**WHAT IS BEING ASKED:** Only the line containing "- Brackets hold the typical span" and the lines after it, through the end of the data below, are to be returned, each exactly as it stands.

**DATASET CONTENT:**
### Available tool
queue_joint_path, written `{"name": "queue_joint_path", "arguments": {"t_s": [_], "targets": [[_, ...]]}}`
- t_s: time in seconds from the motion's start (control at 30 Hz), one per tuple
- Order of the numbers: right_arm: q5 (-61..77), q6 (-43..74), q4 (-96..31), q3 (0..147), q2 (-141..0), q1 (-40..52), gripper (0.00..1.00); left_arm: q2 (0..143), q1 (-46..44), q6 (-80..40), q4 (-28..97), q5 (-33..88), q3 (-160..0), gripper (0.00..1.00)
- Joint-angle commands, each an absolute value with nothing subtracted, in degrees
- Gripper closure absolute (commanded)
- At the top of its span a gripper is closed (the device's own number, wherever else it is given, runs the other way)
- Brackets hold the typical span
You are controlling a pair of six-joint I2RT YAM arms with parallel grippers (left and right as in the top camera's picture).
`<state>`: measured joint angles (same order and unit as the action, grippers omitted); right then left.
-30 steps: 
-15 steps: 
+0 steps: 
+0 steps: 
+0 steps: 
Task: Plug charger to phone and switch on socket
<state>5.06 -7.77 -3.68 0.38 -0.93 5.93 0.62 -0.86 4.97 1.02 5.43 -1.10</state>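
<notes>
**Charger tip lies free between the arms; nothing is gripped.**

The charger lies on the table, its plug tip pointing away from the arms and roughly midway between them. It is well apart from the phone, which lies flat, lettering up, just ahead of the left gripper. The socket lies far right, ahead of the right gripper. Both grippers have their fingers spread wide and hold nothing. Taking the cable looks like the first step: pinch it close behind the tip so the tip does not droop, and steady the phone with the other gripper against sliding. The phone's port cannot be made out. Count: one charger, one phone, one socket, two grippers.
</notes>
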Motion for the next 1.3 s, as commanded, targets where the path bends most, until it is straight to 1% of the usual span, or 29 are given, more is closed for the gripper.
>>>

**RESULT OF THE EXERCISE:**
- Brackets hold the typical span
You are controlling a pair of six-joint I2RT YAM arms with parallel grippers (left and right as in the top camera's picture).
`<state>`: measured joint angles (same order and unit as the action, grippers omitted); right then left.
-30 steps: 
-15 steps: 
+0 steps: 
+0 steps: 
+0 steps: 
Task: Plug charger to phone and switch on socket
<state>5.06 -7.77 -3.68 0.38 -0.93 5.93 0.62 -0.86 4.97 1.02 5.43 -1.10</state>
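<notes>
**Charger tip lies free between the arms; nothing is gripped.**

The charger lies on the table, its plug tip pointing away from the arms and roughly midway between them. It is well apart from the phone, which lies flat, lettering up, just ahead of the left gripper. The socket lies far right, ahead of the right gripper. Both grippers have their fingers spread wide and hold nothing. Taking the cable looks like the first step: pinch it close behind the tip so the tip does not droop, and steady the phone with the other gripper against sliding. The phone's port cannot be made out. Count: one charger, one phone, one socket, two grippers.
</notes>
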Motion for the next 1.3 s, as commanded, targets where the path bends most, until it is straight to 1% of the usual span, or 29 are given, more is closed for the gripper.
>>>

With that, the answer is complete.